**Requirement:**
Below is a listing; transcribe it exactly but without any images.

**Given material:**
BEGIN
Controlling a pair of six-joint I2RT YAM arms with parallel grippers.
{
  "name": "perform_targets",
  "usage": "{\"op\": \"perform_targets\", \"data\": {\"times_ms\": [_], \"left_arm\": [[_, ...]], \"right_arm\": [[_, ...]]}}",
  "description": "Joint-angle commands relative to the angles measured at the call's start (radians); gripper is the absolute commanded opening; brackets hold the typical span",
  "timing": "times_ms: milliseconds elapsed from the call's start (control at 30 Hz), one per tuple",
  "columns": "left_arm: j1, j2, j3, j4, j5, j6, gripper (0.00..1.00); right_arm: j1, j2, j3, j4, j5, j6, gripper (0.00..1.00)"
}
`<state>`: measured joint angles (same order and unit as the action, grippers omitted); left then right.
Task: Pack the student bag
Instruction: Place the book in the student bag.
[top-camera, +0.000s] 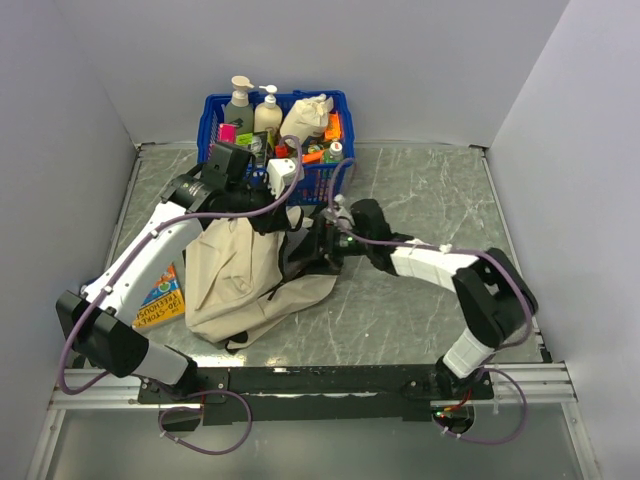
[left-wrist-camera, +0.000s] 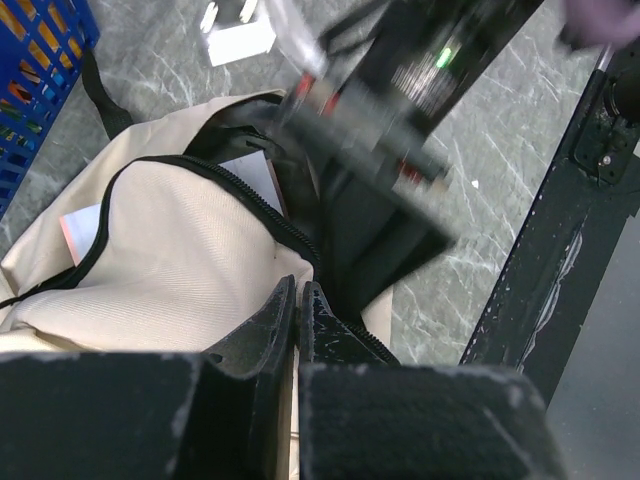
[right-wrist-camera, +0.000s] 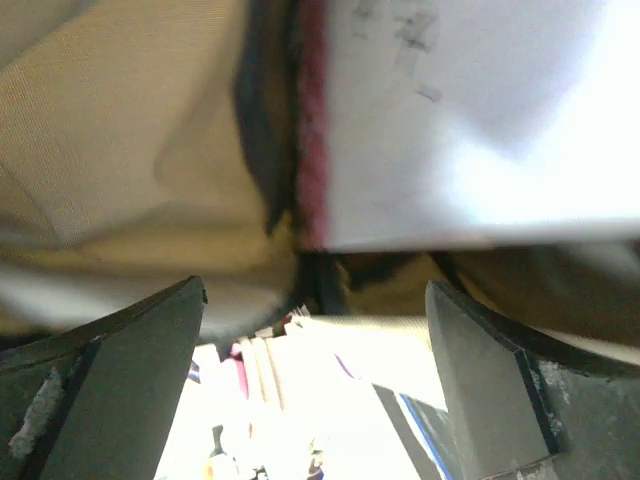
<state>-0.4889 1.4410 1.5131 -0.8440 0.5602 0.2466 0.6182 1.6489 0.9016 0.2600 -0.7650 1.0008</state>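
Table: the grey marbled table (top-camera: 430, 190) bears all things, and both arms reach from its near edge toward the left middle
Student bag: the student bag (top-camera: 225, 275) lies slumped in the left middle of the table, with its mouth turned to the far right; I judge it lies so because the right arm can enter from that side
Blue basket: the blue basket (top-camera: 212, 110) stands at the far edge, full of bottles and small items, close behind the bag, so the supply is near the mouth
Book: a coloured book (top-camera: 165, 295) lies just beside the bag's left side, partly under the left arm, not yet packed
Right gripper: the right gripper (right-wrist-camera: 315, 290) is inside the bag's mouth, its fingers spread wide and nothing between them
Left gripper: the left gripper (left-wrist-camera: 298, 292) has its fingers pressed together at the bag's rim beside the zipper; whether cloth is pinched there I cannot tell, but I judge it is placed to keep the mouth open
Notebook: a white notebook (right-wrist-camera: 470, 120) with a red edge sits in the bag just ahead of the right fingers, apart from them; I judge it is already packed
Zipper: the black zipper (left-wrist-camera: 240, 195) is undone around the opening, so closing is not yet done
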Motion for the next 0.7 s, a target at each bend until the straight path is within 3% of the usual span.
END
**Answer section:**
Controlling a pair of six-joint I2RT YAM arms with parallel grippers.
{
  "name": "perform_targets",
  "usage": "{\"op\": \"perform_targets\", \"data\": {\"times_ms\": [_], \"left_arm\": [[_, ...]], \"right_arm\": [[_, ...]]}}",
  "description": "Joint-angle commands relative to the angles measured at the call's start (radians); gripper is the absolute commanded opening; brackets hold the typical span",
  "timing": "times_ms: milliseconds elapsed from the call's start (control at 30 Hz), one per tuple",
  "columns": "left_arm: j1, j2, j3, j4, j5, j6, gripper (0.00..1.00); right_arm: j1, j2, j3, j4, j5, j6, gripper (0.00..1.00)"
}
`<state>`: measured joint angles (same order and unit as the action, grippers omitted); left then right.
Task: Pack the student bag
Instruction: Place the book in the student bag.
[top-camera, +0.000s] 
[left-wrist-camera, +0.000s] 
[right-wrist-camera, +0.000s] 
<state>-0.4889 1.4410 1.5131 -0.8440 0.5602 0.2466 0.6182 1.6489 0.9016 0.2600 -0.7650 1.0008</state>
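Table: the grey marbled table (top-camera: 430, 190) bears all things, and both arms reach from its near edge toward the left middle
Student bag: the student bag (top-camera: 225, 275) lies slumped in the left middle of the table, with its mouth turned to the far right; I judge it lies so because the right arm can enter from that side
Blue basket: the blue basket (top-camera: 212, 110) stands at the far edge, full of bottles and small items, close behind the bag, so the supply is near the mouth
Book: a coloured book (top-camera: 165, 295) lies just beside the bag's left side, partly under the left arm, not yet packed
Right gripper: the right gripper (right-wrist-camera: 315, 290) is inside the bag's mouth, its fingers spread wide and nothing between them
Left gripper: the left gripper (left-wrist-camera: 298, 292) has its fingers pressed together at the bag's rim beside the zipper; whether cloth is pinched there I cannot tell, but I judge it is placed to keep the mouth open
Notebook: a white notebook (right-wrist-camera: 470, 120) with a red edge sits in the bag just ahead of the right fingers, apart from them; I judge it is already packed
Zipper: the black zipper (left-wrist-camera: 240, 195) is undone around the opening, so closing is not yet done
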Motion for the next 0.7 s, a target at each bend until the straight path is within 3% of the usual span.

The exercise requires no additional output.